*** SOURCE MATERIAL ***
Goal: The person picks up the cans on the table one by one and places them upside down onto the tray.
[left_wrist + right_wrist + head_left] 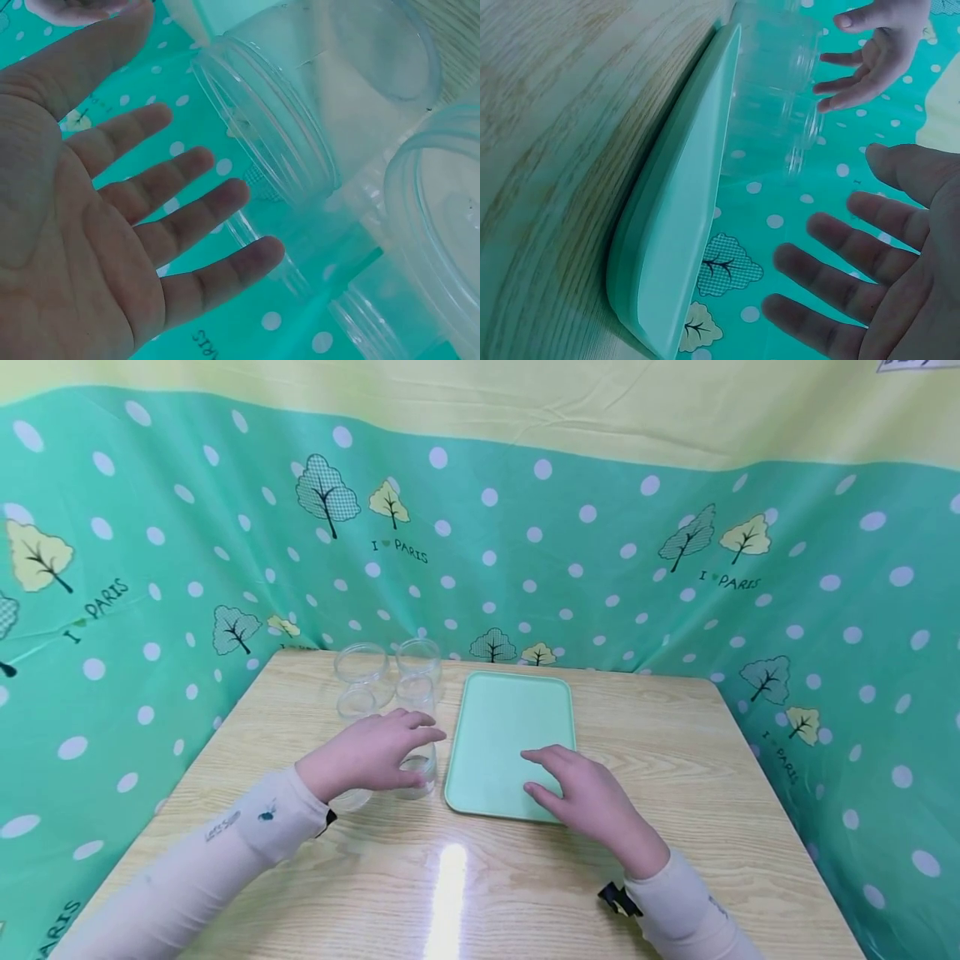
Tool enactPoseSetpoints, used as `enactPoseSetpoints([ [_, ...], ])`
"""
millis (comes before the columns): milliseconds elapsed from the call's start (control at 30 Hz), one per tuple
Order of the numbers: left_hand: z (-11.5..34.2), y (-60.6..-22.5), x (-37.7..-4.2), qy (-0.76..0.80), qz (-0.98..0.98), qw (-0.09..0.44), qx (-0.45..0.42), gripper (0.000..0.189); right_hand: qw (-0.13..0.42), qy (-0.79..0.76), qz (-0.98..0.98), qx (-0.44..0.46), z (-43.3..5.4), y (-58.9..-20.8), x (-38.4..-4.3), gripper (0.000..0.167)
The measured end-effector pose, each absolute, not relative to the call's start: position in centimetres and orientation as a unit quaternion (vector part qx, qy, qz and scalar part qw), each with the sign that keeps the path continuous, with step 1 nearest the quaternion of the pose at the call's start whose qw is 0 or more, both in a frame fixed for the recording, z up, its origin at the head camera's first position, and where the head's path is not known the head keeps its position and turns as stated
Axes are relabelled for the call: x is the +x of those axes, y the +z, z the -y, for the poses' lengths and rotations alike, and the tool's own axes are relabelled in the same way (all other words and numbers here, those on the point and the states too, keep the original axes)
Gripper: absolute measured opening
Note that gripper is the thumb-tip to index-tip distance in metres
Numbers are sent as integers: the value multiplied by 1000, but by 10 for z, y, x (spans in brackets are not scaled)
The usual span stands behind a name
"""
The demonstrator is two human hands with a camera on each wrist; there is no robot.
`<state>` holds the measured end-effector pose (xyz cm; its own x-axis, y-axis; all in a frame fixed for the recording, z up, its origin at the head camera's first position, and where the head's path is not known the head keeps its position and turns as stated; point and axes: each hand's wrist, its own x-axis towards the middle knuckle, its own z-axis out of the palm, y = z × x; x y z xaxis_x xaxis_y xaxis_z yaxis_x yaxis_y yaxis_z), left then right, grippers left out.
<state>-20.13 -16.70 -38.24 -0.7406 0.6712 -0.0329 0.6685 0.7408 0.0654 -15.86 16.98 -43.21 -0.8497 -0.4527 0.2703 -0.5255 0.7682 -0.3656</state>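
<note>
My left hand (pixel 375 753) hovers over the nearer clear plastic jars, its fingers spread and nothing in its grasp. One open-topped jar (pixel 417 781) stands just beneath its thumb. In the left wrist view a jar (pixel 262 127) with a threaded rim lies beyond the fingertips, apart from the palm. My right hand (pixel 588 793) is held above the right side of a light green tray (pixel 502 743), fingers loosely extended and holding nothing. From the right wrist view, a gap separates the fingers from the tray (pixel 679 210).
Behind the left hand stand more clear jars: a wide one (pixel 362 664), another (pixel 418 653) beside it, and smaller-looking ones in front. The wooden table (pixel 645 727) meets a green dotted curtain (pixel 517 552) at the back and sides.
</note>
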Motion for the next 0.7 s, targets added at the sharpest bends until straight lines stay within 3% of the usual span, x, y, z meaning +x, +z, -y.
enactPoseSetpoints([
  [700,160,-380,-214,0,-920,91,381,66,105,187,937,276,-170,-435,-161,44],
])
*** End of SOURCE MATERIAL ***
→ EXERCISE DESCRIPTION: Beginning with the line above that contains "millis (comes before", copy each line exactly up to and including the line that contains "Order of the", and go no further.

→ WRITTEN ANSWER:
millis (comes before the columns): milliseconds elapsed from the call's start (control at 30 Hz), one per tuple
Order of the numbers: left_hand: z (-11.5..34.2), y (-60.6..-22.5), x (-37.7..-4.2), qy (-0.76..0.80), qz (-0.98..0.98), qw (-0.09..0.44), qx (-0.45..0.42), gripper (0.000..0.189); right_hand: qw (-0.13..0.42), qy (-0.79..0.76), qz (-0.98..0.98), qx (-0.44..0.46), z (-43.3..5.4), y (-58.9..-20.8), x (-38.4..-4.3), gripper (0.000..0.167)

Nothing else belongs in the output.